While President Jackson was in England during the summer of 1872 engaging the services of the architect William Burges, the other committee members were beginning to examine a number of available properties. Three emerged for primary consideration. Jackson indicated on a pocket map of Hartford the location of two of the sites that were relatively near the Old Campus. One of these, the Penfield property, located west of the Old Campus, was bounded on the south by Park Street, to the north and west by the Park River, and to the east by Babcock Street. In the context of 1998, this track lies northeast of Pope Park, and encompasses Park Terrace/Sigourney Street on the west, as well as Interstate 84 and the Aetna Inc. parking lots with the railroad as a northern boundary. The selection committee favored the Penfield tract’s proximity to the Old Campus, the elevated plateau for buildings that it offered, an attractive wooded area on the north and west, and the presence of Park River, which lent “an element of grace.” However, the 55-acre parcel was near industrial plants, housing construction in the area was on the rise, and the railroad presented an audible problem. As President Jackson noted in the report, “the noise of the cars and of the steam whistle are heard near at hand with startling effect.” The board of trustees nonetheless felt that the property’s advantages outweighed its disadvantages, but when the committee learned that several acres had already been scheduled for sale to another party, negotiations for the purchase were terminated.

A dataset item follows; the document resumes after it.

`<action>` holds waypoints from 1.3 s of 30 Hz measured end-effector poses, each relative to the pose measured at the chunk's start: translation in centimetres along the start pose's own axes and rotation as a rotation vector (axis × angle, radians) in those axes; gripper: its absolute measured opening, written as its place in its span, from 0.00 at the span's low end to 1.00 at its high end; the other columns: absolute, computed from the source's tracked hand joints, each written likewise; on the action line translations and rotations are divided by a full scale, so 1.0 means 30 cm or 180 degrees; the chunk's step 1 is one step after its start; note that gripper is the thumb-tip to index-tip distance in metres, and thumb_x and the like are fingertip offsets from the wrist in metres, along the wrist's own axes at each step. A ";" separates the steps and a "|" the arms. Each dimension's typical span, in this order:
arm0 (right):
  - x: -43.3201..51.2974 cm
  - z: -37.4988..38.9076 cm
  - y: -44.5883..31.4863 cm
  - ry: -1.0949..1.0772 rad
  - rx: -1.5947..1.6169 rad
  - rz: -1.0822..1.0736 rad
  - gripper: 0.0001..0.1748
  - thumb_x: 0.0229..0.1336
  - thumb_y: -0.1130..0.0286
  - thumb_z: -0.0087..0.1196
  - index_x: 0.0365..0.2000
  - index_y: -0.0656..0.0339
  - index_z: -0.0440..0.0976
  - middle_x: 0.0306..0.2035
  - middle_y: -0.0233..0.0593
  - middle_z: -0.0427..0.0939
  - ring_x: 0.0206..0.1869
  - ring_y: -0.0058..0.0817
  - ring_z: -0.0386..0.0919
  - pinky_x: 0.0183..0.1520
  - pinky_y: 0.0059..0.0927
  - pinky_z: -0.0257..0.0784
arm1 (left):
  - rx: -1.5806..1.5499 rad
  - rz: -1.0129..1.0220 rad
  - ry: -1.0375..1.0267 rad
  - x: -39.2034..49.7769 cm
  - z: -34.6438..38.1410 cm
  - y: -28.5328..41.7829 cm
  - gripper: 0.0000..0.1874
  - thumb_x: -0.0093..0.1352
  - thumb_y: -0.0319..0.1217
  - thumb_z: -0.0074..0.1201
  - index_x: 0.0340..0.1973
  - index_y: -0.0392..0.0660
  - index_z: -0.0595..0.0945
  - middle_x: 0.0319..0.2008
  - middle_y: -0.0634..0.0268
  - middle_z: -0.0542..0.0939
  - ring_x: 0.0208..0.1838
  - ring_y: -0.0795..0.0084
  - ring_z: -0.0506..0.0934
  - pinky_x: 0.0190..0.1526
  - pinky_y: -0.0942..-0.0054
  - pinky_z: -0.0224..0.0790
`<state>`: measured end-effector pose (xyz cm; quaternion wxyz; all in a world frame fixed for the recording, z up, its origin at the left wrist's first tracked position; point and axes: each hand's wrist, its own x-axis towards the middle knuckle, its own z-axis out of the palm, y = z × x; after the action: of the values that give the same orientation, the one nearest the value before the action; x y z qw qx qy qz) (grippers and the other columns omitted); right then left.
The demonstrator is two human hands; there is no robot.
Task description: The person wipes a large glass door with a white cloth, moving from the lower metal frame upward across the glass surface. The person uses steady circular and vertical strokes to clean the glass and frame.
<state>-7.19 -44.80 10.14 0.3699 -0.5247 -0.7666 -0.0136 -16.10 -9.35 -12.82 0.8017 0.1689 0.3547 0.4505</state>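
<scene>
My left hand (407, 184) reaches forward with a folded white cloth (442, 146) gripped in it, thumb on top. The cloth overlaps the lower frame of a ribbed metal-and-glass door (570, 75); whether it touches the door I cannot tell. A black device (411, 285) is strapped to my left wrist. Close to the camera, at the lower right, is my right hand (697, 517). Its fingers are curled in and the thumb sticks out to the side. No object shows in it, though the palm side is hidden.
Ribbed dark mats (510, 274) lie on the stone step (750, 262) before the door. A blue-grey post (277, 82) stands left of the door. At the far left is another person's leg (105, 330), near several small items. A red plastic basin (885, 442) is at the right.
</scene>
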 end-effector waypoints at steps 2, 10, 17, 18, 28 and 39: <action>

The committee then turned its attention to the other sites–the Thrall property in the Blue Hills area northwest of the city, and a tract of approximately 78 acres, comprising properties owned by several individuals, situated south of Vernon Street. The Thrall property was soon dismissed from further consideration because of its remote location. The Vernon Street property, on the other hand, offered many advantages. Bordered on the west by Rocky Ridge, on the east by Broad Street, and on the south by New Britain Avenue, it was situated suitably far from the bustle of the city’s commercial center, and enjoyed sweeping views to the east President Jackson noted that the property was superior in regard to health because it offered “a plateau for large masses of buildings resting on deep gravel beds perfectly dry and free from all malarious influence” Furthermore, the perimeter of the acreage was subdividable for “villas,” and a grand approach to the site could be had by arranging for the city to run an avenue fro Washington Street to the foot of the property on Broad Street. Satisfied with the Vernon Street site, the committee forwarded its recommendation to the board of trustees, and the purchase was arranged. The city soon created Brownell Avenue for access to the new campus, but for reasons unknown the trustees never pursued the villa concept.
In concluding his report, President Jackson stated that the committee “felt from the first that the paramount consideration was to secure for the College the best site, not for today nor for tomorrow but for all time.” Dying suddenly in 1874, he did not witness the construction of Seabury, Jarvis, and Northam Towers on the Vernon Street property, but the care taken to find a new site for the College resulted in a campus of unsurpassed beauty.